## What you will do
In the entries that follow, the first line to write out is the one containing "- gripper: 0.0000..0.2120", and the last is the one containing "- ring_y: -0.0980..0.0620". Reproduce that stretch exactly, with nothing before or after it.

Records drawn from a dataset
====

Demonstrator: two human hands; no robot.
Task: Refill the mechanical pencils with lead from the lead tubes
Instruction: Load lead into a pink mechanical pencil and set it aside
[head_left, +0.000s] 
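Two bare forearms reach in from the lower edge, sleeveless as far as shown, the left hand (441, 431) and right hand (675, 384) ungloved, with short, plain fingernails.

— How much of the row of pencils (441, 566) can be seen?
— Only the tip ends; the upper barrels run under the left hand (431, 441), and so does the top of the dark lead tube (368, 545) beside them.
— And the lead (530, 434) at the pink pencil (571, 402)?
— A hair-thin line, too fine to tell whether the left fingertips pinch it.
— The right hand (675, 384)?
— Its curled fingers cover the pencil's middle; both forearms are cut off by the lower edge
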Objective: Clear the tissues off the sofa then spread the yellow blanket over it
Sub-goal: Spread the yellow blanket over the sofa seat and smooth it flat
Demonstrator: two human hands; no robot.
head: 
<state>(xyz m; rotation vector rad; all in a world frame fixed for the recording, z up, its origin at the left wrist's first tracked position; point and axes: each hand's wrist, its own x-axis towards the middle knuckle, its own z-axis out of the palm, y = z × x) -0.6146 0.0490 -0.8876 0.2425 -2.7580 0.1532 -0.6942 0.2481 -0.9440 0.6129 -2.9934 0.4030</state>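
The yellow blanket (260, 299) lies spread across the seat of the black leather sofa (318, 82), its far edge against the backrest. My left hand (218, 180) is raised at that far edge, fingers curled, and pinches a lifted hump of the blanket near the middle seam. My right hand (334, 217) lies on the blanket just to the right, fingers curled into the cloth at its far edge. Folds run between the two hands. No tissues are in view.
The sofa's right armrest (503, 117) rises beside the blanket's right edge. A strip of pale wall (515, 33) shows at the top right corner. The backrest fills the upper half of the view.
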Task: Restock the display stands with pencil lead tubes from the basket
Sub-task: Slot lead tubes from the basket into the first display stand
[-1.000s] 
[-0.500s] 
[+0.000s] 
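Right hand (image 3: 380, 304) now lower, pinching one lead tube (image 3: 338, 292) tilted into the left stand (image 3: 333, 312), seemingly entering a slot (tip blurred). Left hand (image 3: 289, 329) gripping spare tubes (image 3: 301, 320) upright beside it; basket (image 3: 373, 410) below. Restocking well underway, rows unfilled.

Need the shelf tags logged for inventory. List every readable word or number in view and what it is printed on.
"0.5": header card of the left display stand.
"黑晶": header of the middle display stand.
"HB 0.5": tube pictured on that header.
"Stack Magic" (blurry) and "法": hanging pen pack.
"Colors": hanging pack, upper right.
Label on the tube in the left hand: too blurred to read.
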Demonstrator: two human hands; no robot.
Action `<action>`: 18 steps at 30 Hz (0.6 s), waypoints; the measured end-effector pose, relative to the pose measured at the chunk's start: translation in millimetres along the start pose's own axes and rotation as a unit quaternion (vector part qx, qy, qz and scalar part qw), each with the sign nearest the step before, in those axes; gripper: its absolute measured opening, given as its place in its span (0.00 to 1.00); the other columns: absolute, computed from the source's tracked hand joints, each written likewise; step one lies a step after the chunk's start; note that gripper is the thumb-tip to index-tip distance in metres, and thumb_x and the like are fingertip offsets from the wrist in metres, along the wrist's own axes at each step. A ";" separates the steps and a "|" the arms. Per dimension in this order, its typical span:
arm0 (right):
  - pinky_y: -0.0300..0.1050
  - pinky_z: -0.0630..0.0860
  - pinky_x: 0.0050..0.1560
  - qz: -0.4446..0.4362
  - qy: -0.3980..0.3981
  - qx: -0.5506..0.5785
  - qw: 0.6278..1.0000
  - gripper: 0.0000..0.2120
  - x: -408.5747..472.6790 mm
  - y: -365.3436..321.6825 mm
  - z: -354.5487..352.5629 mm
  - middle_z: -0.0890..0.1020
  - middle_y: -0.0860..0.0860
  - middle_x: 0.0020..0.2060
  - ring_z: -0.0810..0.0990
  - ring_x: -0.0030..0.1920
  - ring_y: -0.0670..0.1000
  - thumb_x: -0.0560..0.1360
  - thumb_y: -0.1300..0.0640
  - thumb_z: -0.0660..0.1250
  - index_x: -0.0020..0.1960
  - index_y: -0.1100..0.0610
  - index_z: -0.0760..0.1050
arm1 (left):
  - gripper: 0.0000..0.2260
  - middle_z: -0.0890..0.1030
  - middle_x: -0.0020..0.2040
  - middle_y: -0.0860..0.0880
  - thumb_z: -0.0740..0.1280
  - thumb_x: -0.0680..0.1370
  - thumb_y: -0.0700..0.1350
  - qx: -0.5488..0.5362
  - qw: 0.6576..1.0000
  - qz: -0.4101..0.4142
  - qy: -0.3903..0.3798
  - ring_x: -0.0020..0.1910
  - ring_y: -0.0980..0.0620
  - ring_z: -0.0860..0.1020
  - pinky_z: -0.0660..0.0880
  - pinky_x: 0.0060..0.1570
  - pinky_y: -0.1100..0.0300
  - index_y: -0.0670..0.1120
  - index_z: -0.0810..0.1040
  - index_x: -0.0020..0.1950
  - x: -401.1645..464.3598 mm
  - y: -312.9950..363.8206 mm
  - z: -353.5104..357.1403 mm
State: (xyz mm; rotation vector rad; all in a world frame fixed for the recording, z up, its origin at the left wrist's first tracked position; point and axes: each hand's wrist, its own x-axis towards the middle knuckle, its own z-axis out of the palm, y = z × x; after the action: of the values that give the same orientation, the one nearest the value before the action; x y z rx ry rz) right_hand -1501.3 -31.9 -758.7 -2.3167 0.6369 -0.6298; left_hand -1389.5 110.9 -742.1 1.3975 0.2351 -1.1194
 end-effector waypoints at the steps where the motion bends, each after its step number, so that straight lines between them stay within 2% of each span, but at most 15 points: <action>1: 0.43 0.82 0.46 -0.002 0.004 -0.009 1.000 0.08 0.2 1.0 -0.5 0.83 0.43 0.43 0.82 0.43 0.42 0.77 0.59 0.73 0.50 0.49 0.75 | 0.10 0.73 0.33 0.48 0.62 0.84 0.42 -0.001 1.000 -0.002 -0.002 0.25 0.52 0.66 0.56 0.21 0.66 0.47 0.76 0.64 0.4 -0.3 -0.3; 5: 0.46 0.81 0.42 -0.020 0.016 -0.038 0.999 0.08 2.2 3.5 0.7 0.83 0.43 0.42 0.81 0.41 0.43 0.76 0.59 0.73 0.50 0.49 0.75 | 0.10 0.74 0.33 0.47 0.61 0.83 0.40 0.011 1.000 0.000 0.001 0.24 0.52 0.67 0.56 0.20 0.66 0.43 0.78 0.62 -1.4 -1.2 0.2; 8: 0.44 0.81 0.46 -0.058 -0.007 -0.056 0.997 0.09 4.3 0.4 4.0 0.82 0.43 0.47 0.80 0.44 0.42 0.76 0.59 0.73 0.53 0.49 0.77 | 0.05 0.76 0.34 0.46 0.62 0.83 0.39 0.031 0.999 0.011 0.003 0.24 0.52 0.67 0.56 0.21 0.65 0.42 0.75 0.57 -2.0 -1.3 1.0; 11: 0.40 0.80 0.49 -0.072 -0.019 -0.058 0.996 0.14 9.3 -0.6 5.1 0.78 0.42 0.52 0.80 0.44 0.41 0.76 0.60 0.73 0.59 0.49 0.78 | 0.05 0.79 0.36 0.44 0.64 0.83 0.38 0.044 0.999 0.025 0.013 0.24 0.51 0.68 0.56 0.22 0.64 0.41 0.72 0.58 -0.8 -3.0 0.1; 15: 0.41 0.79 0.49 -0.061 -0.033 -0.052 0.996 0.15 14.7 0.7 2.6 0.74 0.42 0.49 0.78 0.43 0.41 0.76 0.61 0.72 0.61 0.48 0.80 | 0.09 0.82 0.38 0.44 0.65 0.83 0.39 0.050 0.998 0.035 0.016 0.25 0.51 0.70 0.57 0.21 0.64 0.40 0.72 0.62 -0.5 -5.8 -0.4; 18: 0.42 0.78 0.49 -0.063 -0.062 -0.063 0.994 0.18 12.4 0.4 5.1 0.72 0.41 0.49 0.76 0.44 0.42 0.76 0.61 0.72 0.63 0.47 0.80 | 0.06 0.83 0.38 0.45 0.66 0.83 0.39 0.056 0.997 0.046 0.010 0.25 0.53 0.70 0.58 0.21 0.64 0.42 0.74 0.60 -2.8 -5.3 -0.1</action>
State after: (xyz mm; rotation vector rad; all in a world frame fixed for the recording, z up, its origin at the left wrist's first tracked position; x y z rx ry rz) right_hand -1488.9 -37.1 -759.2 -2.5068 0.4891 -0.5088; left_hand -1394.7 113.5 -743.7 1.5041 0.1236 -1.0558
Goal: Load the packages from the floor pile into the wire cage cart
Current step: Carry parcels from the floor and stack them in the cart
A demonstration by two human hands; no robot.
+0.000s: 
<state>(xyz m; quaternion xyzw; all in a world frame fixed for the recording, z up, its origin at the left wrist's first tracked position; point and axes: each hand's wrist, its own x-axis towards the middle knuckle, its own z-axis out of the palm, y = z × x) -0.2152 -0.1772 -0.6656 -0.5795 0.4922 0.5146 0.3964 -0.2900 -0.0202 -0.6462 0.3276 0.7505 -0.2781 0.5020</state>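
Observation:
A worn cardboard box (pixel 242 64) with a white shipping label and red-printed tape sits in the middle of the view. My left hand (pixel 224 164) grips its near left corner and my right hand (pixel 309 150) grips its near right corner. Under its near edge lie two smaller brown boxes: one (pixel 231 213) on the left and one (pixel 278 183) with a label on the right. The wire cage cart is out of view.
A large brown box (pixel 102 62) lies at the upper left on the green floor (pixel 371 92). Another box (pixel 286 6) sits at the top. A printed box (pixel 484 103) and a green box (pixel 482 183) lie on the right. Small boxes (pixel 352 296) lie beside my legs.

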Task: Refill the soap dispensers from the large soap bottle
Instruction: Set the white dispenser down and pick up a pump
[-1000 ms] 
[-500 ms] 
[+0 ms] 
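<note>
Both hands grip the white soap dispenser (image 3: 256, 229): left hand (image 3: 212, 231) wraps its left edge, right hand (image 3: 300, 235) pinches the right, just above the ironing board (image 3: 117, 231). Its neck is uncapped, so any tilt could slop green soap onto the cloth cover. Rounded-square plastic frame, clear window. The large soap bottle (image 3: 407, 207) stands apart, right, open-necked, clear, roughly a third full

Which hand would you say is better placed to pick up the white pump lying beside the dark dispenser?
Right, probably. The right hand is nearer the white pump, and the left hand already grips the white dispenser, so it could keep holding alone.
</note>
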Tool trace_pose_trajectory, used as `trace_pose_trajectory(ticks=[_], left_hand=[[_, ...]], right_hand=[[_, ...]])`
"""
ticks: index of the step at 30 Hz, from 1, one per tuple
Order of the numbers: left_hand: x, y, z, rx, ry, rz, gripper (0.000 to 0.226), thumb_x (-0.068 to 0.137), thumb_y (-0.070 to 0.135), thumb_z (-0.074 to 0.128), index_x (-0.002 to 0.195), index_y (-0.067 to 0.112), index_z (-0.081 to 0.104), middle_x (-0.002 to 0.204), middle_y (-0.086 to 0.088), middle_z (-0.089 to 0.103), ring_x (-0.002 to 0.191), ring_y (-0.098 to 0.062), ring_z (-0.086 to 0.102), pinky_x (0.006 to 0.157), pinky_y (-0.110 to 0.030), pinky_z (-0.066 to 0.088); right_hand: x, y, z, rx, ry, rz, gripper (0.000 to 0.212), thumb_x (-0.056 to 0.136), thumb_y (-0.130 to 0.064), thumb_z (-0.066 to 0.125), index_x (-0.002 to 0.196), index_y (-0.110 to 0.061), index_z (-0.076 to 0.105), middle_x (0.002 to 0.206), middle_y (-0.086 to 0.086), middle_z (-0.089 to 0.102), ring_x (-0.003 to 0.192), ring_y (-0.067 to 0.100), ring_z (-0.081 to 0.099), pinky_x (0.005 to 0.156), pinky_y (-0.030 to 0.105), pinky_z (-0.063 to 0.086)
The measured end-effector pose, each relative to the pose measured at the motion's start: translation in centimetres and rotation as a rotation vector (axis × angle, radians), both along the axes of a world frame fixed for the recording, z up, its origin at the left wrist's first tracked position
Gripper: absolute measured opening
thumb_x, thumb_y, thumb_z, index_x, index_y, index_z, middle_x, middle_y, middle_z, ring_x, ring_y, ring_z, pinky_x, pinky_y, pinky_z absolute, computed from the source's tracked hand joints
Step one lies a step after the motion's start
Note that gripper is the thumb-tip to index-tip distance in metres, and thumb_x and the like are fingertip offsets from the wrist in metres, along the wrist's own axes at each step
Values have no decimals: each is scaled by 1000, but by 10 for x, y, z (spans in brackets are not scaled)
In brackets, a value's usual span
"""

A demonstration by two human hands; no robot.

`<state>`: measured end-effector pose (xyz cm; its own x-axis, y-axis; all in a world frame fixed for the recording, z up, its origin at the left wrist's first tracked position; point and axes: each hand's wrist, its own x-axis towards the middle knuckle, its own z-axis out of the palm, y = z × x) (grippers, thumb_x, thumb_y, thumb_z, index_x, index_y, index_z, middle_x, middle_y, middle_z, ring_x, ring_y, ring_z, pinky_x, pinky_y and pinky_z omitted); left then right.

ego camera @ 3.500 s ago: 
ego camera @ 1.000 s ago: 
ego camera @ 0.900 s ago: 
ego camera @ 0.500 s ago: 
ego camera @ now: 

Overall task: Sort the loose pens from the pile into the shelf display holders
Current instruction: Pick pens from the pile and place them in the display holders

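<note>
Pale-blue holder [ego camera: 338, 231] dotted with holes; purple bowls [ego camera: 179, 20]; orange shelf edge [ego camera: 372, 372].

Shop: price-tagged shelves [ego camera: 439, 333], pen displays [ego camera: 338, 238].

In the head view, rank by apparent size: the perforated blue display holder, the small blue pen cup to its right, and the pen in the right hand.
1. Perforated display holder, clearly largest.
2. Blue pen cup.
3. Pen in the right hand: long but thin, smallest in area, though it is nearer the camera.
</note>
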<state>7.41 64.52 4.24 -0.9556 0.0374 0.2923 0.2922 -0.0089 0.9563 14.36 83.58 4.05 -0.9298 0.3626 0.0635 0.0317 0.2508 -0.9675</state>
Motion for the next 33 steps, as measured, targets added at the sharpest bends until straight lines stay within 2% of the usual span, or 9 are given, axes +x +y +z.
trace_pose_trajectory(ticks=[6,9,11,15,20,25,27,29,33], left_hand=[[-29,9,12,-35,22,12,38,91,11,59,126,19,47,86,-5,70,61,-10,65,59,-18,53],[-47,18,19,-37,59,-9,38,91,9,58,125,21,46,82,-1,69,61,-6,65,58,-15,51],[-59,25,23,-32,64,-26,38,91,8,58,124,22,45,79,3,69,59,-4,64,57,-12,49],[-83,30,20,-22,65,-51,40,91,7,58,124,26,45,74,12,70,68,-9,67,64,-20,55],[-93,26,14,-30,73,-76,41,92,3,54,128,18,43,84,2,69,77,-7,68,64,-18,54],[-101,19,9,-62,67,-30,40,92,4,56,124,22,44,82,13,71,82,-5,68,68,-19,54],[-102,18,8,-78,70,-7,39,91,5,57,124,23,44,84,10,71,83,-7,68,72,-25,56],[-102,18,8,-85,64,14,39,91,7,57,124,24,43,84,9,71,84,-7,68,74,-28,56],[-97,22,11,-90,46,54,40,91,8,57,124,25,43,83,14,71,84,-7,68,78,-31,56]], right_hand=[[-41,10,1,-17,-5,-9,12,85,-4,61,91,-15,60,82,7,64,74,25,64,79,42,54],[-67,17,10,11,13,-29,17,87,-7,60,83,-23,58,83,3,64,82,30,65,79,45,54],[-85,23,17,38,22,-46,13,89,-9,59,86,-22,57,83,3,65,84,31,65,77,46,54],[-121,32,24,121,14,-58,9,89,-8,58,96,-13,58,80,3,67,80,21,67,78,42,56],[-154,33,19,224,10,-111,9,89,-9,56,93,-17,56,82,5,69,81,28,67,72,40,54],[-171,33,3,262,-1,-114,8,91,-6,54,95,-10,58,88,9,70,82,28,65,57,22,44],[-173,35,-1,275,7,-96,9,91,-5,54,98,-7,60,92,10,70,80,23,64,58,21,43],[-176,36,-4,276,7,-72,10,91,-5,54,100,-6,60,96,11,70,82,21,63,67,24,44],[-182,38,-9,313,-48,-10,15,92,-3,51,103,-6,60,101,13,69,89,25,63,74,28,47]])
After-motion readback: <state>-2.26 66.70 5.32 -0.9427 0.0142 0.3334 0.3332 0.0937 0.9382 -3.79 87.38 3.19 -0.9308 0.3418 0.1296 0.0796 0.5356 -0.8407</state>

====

## Final answer
  - gripper: 0.0000..0.2120
  - x: -408.5747..472.6790 mm
  - y: -365.3436..321.6825 mm
  - z: -354.5487..352.5629 mm
  - middle_z: -0.0890..0.1020
  - middle_y: -0.0860..0.0860
  - middle_x: 0.0020..0.2060
  - ring_z: -0.0810..0.0990
  - ring_x: -0.0030..0.1920
  - ring_y: -0.0670..0.1000
  - thumb_x: -0.0560..0.1360
  - thumb_y: -0.1300..0.0640
  - thumb_z: -0.0660..0.1250
  - index_x: -0.0020..0.1960
  - index_y: -0.1100..0.0610
  - index_z: -0.0760..0.1050
arm1 (left):
  - gripper: 0.0000..0.2260
  - middle_z: -0.0890..0.1030
  - middle_x: -0.0020..0.2040
  - middle_y: -0.0860..0.0880
  - thumb_z: -0.0740..0.1280
  - thumb_x: -0.0680..0.1370
  - thumb_y: -0.0700..0.1350
  - qx: -0.5488..0.5362
  - qw: 0.6576..1.0000
  - qz: -0.4101..0.4142
  - qy: -0.3903..0.3798
  - ring_x: -0.0020..0.1910
  - ring_y: -0.0980..0.0620

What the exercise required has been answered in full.